When the string "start" is part of a line below, that line should be copied.

■ **Data below**

== == ==

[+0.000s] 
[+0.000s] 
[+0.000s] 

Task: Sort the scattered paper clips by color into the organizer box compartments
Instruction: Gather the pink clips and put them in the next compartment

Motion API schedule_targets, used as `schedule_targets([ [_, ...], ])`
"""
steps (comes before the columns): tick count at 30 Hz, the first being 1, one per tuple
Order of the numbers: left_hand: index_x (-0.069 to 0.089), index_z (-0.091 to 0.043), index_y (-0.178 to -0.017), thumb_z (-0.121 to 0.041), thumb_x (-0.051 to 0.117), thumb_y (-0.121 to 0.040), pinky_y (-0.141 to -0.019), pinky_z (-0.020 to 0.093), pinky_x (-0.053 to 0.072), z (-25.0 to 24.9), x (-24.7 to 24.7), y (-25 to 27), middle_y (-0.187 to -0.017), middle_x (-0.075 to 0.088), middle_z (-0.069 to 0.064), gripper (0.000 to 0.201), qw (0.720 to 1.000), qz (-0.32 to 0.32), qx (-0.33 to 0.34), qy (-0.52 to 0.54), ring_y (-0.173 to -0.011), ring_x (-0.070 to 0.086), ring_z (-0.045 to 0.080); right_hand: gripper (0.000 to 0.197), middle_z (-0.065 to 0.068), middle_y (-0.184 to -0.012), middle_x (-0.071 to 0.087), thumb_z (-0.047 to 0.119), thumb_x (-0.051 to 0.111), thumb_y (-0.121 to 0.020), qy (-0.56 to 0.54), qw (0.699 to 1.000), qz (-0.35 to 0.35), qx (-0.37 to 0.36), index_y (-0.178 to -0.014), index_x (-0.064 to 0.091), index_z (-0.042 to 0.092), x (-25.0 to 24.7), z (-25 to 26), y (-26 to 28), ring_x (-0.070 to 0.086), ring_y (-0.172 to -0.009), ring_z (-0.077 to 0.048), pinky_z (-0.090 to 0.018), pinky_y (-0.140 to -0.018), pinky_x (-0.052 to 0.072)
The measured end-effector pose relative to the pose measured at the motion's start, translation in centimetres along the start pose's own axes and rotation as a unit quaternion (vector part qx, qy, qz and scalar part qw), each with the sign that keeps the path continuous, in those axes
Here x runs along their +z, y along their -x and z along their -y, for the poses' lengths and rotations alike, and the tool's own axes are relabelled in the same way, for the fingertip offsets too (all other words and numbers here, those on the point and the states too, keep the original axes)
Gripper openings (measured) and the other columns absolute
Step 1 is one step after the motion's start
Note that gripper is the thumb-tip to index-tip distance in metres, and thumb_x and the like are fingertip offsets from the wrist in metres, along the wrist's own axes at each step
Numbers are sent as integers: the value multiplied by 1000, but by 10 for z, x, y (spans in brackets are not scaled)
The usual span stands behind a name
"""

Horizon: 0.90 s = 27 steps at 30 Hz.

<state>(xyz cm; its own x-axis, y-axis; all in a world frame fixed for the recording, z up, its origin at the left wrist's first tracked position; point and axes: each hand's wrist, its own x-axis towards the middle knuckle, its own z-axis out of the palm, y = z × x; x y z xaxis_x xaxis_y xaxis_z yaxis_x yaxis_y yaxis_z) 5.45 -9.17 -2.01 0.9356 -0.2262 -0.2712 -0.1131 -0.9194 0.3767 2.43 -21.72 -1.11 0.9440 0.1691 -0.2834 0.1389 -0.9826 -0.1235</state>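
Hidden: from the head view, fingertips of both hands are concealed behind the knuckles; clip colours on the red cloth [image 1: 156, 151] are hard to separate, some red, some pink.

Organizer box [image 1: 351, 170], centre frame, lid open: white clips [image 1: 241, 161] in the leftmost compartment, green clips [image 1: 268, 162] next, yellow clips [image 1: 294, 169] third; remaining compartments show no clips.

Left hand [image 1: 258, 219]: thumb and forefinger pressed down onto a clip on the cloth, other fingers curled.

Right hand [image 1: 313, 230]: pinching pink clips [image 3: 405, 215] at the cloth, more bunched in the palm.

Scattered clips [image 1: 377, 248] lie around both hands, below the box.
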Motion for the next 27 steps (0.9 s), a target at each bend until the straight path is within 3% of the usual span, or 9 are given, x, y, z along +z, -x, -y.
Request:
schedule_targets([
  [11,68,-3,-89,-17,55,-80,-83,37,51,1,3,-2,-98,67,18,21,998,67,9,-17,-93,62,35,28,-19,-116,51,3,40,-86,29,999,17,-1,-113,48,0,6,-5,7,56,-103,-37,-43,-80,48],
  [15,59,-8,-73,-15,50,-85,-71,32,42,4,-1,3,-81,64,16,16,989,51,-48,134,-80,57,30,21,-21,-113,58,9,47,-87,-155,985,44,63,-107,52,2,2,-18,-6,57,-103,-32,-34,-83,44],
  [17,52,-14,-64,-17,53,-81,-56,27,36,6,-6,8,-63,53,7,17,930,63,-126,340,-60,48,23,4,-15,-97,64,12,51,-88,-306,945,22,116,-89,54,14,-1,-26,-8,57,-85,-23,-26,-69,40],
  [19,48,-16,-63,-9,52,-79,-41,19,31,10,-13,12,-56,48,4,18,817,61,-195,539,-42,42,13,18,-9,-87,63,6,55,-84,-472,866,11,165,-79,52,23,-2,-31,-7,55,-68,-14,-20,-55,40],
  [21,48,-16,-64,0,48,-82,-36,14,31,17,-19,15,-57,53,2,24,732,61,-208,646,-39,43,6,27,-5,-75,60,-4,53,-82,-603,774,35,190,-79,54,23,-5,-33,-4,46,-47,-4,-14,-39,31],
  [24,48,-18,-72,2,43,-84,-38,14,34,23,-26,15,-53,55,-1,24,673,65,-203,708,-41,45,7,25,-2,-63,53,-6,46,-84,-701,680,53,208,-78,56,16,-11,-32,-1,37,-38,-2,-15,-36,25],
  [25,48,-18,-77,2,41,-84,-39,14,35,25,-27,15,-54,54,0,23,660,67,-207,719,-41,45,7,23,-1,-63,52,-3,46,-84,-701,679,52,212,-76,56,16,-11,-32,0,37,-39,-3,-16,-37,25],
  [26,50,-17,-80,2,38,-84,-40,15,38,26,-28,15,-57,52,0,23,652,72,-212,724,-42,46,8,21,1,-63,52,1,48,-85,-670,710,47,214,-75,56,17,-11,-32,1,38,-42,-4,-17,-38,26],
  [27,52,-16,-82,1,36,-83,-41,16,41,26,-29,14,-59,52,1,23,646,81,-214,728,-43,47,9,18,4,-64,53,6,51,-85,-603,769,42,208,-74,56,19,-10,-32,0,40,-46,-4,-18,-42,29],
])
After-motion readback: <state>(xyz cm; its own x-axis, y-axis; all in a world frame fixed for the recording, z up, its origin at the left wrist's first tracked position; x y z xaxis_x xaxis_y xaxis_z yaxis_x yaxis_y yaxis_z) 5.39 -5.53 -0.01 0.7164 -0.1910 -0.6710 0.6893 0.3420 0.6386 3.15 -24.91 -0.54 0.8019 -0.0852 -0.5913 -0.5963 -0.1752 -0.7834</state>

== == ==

■ **Solution to the problem**
The measured end-effector pose relative to the pose measured at the motion's start, translation in centimetres along the start pose's own axes and rotation as a unit quaternion (vector part qx, qy, qz and scalar part qw), each with the sign that keeps the path continuous, in those axes
Step 1 is one step after the motion's start

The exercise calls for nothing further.